19 Jul 2010 @ 12:16 AM 

inception

I sat next to a couple, both probably in their young twenties.  Apparently he’d seen the film before, and she had not.  Early on I heard him say, “See that?  They just cut from a dream to reality.”  A minute or two later he was nearly out of seat, pointing to the screen.  “No, that’s reality.  The other one was a dream too.”  He slumped back in his seat.  “It’s so confusing.”

He was right about the last part.  It would take repeated viewings, probably more than two, to sort out the levels of dreams in Christopher Nolan’s Inception.  Nolan has a talent for visuals, a thirst for action, and a taste for puzzles, but he seems to lack the knack for putting together a story in a coherent narrative.  It may be the Nolan has it all worked out, the thousand pieces of the jigsaw puzzle fit without a single hole in the picture, and after watching the whole thing twenty-four times, anyone can see it.  Though I doubt it.  After one time through, I’m left with a bunch of fragments and I’m not sure why I should care to watch again to find out if the fragments fit or not.  I don’t mind storytellers playing with structure—I’m a puzzle guy who likes that kind of stuff—but I like character too, and I need to feel some emotional resonance with who’s in the story especially if you’re asking me to do mental gymnastics to make sense of the narrative.

Inception appears to be a big hit with critics and at the box office.  It will probably be the summer’s biggest hit not a sequel.  I may be in the minority, and despite some brilliant effects and other imaginative touches, I’m not sure what all the fuss is about.

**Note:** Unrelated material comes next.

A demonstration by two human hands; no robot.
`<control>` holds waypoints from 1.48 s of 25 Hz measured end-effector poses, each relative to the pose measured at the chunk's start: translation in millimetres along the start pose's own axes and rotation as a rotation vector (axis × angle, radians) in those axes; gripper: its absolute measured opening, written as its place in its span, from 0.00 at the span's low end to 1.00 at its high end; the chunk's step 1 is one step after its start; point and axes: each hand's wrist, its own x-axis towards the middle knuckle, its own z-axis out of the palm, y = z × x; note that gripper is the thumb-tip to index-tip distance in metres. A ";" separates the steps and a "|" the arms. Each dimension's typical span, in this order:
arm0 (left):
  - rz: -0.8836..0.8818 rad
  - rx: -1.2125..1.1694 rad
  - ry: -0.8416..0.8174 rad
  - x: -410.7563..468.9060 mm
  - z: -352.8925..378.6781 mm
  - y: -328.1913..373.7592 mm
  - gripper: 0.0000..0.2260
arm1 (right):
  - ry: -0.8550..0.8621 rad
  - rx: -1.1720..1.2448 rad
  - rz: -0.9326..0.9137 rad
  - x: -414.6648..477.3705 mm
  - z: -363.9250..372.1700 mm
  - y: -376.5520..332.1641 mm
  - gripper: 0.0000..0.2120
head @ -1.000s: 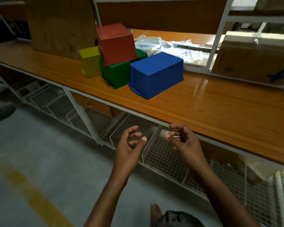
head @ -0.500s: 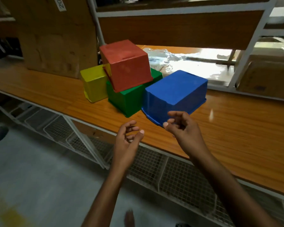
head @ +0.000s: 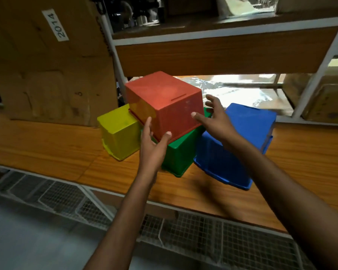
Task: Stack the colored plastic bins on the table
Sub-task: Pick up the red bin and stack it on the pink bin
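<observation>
Head camera view: both hands, which hung loosely curled below the table edge a second ago, now reach up to the red bin (head: 162,102). The left hand (head: 152,145) is open, thumb and fingertips at the bin's near lower corner. The right hand (head: 216,118) is spread, thumb on the bin's right face, not yet clamped. The red bin sits upside down and tilted on the green bin (head: 180,152), between the hands. A yellow bin (head: 118,133) lies left of the left hand; a blue bin (head: 248,129) lies under the right forearm. Lifting the red bin likely comes next.
</observation>
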 end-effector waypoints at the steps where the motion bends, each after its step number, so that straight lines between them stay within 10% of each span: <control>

Movies are dreamlike, dreams don’t always make sense, and I’ve seen enough Lynch and Kubrick to let a filmmaker take me to places where I’ll accept what I don’t fully comprehend.  But Nolan is operating on a different level.  He’s not offering anything profound.  He’s playing a trick called stump the audience.  You watch a scene, you think it’s reality, but it’s just a dream, or a dream within a dream.  It’s dreams all the way down.  And when he takes us back to reality in the end, all you can do is shrug.  Whatever you say, Christopher.